> DATA PROVIDED

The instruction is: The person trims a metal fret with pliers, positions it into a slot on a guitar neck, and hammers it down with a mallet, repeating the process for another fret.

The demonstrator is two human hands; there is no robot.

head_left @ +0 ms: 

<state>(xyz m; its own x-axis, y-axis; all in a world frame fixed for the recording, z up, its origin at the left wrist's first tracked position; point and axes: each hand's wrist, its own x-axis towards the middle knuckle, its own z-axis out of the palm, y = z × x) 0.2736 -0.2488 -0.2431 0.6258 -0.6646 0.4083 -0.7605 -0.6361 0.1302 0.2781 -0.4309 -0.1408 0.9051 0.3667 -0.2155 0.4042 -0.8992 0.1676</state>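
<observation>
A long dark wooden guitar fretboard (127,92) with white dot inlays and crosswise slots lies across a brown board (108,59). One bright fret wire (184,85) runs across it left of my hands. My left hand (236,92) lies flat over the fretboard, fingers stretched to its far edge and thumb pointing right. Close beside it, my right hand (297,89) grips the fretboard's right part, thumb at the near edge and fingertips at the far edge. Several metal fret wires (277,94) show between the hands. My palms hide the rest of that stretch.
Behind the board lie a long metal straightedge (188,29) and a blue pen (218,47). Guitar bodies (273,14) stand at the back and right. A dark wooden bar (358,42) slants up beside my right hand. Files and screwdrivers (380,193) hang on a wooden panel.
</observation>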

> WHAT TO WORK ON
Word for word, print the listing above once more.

> SOLUTION TO THE PROBLEM
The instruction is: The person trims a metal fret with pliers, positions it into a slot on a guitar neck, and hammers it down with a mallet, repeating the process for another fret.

The demonstrator is two human hands; there is no robot.

head_left @ +0 ms: 

<state>(xyz m; its own x-axis, y-axis; all in a world frame fixed for the recording, z up, its origin at the left wrist's first tracked position; point and axes: each hand's wrist, its own x-axis towards the middle knuckle, its own z-axis out of the palm, y = z × x) 0.2736 -0.2488 -0.2431 0.6258 -0.6646 0.4083 -0.7605 -0.6361 0.1302 0.2781 -0.4309 -0.1408 0.9051 0.3667 -0.2155 0.4042 -0.8992 0.1676</state>
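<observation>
A long dark wooden guitar fretboard (127,92) with white dot inlays and crosswise slots lies across a brown board (108,59). One bright fret wire (184,85) runs across it left of my hands. My left hand (236,92) lies flat over the fretboard, fingers stretched to its far edge and thumb pointing right. Close beside it, my right hand (297,89) grips the fretboard's right part, thumb at the near edge and fingertips at the far edge. Several metal fret wires (277,94) show between the hands. My palms hide the rest of that stretch.
Behind the board lie a long metal straightedge (188,29) and a blue pen (218,47). Guitar bodies (273,14) stand at the back and right. A dark wooden bar (358,42) slants up beside my right hand. Files and screwdrivers (380,193) hang on a wooden panel.
</observation>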

The exercise has been carried out in full.